Thinking About My API Usage At Scale Across Almost 35 External APIs

As I conclude the first phase of profiling the APIs that I depend on, I am thinking about my API usage at scale, and some new questions are arising, that I wasn't thinking about before. I find my API consumption, and API integration thinking historically has been on an individual API basis, which something that I hope to evolve upon in 2016.

Here are a handful of questions that have arose in my notebook, as I worked to profile these APIs:

  • Where do I login / register for a service?
  • What are the security definitions?
  • Where do I get support?
  • Where do I get updates?
  • How do I manage my keys / tokens?
  • What are the details of applications I have created?
  • What are my rate limits? Plan levels available to me? 
  • Where am I at with my rate limits? Overall consumption?
  • What am I spending across my API usage?
  • Do I have plan B for any of these? Even possible?
  • What SDKs do I depend on for integration?
  • What are my code, content, and data licensing concerns?
  • Am I adhering to branding requirements appropriately?
  • Can I increase my API usage? Are there new fetaures I am not using?

These are just a few of the questions that I wrote down, as I profiled the surface area of each of my APIs. I'm just creating OADF, API Blueprint, and Postman Collections, that allow me understand each endpoint, and the parameters across this almost 35 APIs I use. The next phase of my work involves profiling the security and data definitions for these APIs--a process which I'm sure will surface even more questions.
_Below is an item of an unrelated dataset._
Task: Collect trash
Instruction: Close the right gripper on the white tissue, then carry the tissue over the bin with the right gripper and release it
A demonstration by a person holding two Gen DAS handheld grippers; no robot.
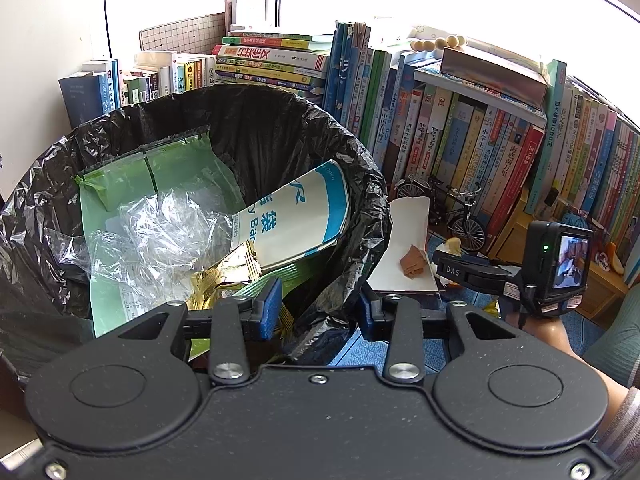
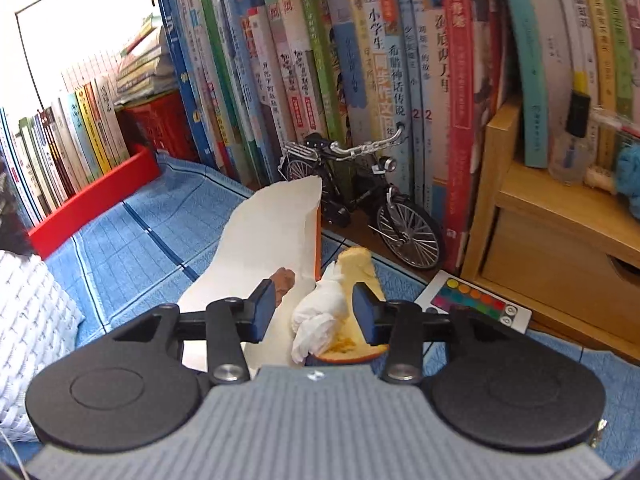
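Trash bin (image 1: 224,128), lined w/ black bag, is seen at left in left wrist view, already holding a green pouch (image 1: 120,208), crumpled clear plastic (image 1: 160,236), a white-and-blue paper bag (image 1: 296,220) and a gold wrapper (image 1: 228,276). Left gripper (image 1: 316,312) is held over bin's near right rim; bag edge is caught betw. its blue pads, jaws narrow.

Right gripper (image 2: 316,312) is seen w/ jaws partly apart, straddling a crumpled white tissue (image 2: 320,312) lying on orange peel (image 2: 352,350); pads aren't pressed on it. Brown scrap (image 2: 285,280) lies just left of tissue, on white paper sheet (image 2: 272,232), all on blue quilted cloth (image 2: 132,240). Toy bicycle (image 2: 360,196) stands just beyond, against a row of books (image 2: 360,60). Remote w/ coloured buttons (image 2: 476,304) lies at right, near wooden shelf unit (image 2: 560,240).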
I am not confident I will be able to answer all of these questions in the near future. Many API providers just do not make it easy for me, resulting in the addition of another manual process, which in a world of limited resources means it probably won't get done. Even with the added work, I still want to ask these questions, and spend time thinking about my API usage at scale, in preparation for a future where I am depending on not just 3-5, or 30-50 APIs, but 300-500 public APIs to get business done.